:: Extracted records

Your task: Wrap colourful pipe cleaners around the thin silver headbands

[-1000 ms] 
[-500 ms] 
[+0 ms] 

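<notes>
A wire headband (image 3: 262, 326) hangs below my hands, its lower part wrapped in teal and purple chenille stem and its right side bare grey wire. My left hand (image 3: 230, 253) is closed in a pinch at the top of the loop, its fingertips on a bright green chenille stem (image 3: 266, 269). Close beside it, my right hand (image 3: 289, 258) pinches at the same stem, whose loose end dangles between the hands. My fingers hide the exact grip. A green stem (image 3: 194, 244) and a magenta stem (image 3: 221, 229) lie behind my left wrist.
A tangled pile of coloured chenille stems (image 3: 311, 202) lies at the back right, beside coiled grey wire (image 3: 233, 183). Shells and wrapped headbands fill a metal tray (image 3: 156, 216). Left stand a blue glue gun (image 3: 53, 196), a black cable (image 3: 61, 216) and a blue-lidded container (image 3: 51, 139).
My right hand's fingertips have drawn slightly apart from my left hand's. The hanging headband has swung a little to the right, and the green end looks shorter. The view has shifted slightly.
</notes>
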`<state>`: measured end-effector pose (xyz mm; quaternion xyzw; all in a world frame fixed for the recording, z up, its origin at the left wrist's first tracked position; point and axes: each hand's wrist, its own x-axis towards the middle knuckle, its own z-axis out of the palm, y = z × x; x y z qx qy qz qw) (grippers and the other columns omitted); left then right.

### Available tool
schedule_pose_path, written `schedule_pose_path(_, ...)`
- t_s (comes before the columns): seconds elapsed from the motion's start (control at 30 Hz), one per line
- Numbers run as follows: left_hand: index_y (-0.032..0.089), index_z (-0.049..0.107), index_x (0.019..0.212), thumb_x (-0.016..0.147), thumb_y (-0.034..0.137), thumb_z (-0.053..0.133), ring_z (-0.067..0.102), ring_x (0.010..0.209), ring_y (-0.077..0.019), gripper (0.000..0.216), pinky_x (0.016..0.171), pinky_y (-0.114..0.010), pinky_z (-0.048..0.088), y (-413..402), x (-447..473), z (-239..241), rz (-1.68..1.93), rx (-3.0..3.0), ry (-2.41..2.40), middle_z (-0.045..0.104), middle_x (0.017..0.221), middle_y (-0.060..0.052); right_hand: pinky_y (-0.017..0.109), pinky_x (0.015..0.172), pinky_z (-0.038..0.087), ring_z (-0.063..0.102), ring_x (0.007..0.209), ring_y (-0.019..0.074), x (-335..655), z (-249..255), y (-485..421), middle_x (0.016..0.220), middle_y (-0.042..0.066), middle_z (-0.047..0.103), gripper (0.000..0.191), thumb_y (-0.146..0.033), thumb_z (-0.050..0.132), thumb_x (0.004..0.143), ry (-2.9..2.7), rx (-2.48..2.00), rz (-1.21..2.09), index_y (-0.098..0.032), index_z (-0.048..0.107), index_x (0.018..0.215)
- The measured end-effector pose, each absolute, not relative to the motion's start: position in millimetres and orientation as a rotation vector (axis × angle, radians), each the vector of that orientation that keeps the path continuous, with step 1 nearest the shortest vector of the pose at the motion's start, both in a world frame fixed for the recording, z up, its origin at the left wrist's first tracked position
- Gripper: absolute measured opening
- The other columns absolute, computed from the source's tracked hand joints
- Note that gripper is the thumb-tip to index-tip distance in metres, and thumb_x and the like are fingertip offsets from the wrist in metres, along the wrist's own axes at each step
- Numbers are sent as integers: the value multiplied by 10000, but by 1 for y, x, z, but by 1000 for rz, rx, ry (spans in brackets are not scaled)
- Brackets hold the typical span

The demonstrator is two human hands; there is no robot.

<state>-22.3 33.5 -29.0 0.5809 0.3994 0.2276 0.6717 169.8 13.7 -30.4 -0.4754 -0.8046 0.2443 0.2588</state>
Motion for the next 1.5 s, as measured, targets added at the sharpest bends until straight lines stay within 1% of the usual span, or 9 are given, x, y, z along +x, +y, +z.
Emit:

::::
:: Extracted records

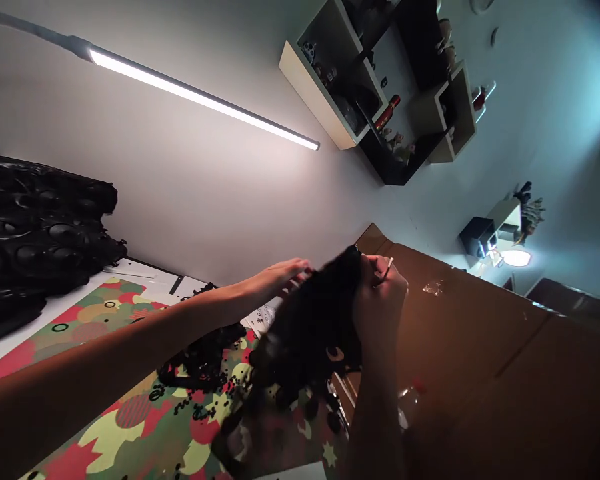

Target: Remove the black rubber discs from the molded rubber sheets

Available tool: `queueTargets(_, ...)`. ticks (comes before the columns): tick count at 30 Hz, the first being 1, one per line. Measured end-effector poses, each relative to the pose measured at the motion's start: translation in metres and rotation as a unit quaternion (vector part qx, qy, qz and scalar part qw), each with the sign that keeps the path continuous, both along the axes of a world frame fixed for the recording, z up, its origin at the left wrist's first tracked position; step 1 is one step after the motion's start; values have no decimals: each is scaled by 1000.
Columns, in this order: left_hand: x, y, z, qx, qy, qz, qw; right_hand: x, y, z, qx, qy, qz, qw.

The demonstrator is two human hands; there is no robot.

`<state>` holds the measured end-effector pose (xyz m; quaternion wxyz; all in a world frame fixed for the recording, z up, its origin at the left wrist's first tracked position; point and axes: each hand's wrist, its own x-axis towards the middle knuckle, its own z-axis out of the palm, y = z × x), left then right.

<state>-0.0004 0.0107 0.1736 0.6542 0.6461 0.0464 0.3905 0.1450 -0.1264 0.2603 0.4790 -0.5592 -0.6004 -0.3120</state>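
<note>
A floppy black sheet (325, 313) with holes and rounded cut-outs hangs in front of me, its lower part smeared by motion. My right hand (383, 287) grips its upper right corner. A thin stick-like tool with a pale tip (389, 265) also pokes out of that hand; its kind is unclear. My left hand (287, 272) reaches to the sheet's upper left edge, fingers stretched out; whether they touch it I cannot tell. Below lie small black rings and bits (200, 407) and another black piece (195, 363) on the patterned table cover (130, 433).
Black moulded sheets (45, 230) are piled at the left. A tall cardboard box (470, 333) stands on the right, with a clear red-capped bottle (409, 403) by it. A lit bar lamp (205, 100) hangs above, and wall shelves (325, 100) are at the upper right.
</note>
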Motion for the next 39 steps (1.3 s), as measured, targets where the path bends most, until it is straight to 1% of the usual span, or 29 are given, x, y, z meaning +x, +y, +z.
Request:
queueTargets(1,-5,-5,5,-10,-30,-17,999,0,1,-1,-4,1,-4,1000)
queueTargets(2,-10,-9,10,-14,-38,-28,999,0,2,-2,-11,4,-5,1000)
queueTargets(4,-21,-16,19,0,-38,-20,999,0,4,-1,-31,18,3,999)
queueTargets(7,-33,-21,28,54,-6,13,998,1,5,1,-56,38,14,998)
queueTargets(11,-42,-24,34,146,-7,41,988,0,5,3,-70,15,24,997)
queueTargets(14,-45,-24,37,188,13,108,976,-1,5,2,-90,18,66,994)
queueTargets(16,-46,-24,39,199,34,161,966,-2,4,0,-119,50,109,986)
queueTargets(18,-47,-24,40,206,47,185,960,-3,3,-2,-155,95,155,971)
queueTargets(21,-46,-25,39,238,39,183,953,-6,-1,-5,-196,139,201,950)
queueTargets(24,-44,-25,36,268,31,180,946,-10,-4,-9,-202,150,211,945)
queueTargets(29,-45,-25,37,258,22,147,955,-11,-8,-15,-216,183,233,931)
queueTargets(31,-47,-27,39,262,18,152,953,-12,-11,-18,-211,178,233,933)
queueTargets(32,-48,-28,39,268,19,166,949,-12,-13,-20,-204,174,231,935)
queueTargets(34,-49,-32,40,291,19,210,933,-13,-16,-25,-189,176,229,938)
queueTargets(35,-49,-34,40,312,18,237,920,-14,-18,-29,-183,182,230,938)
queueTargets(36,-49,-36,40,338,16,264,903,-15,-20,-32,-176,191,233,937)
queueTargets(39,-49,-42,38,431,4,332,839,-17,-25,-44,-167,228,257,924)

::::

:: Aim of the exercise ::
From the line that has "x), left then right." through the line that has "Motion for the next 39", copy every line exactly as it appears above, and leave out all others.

:: Response to this exercise ::
`<state>` holds the measured end-effector pose (xyz m; quaternion wxyz; all in a world frame fixed for the recording, z up, its origin at the left wrist's first tracked position; point and axes: each hand's wrist, its own x-axis towards the middle knuckle, its own z-axis out of the palm, y = z × x), left then right.

<state>-0.0004 0.0107 0.1736 0.6542 0.6461 0.0464 0.3905 0.1450 -0.1264 0.2603 0.4790 -0.5592 -0.6004 -0.3120</state>
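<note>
A floppy black sheet (325, 313) with holes and rounded cut-outs hangs in front of me, its lower part smeared by motion. My right hand (383, 287) grips its upper right corner. A thin stick-like tool with a pale tip (389, 265) also pokes out of that hand; its kind is unclear. My left hand (287, 272) reaches to the sheet's upper left edge, fingers stretched out; whether they touch it I cannot tell. Below lie small black rings and bits (200, 407) and another black piece (195, 363) on the patterned table cover (130, 433).
Black moulded sheets (45, 230) are piled at the left. A tall cardboard box (470, 333) stands on the right, with a clear red-capped bottle (409, 403) by it. A lit bar lamp (205, 100) hangs above, and wall shelves (325, 100) are at the upper right.
</note>
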Motion for the next 39 steps (1.3 s), as measured, targets where the path bends most, until it is straight to 1% of the usual span, or 29 are given, x, y, z meaning +x, +y, +z.

The exercise is done, with nothing left to add.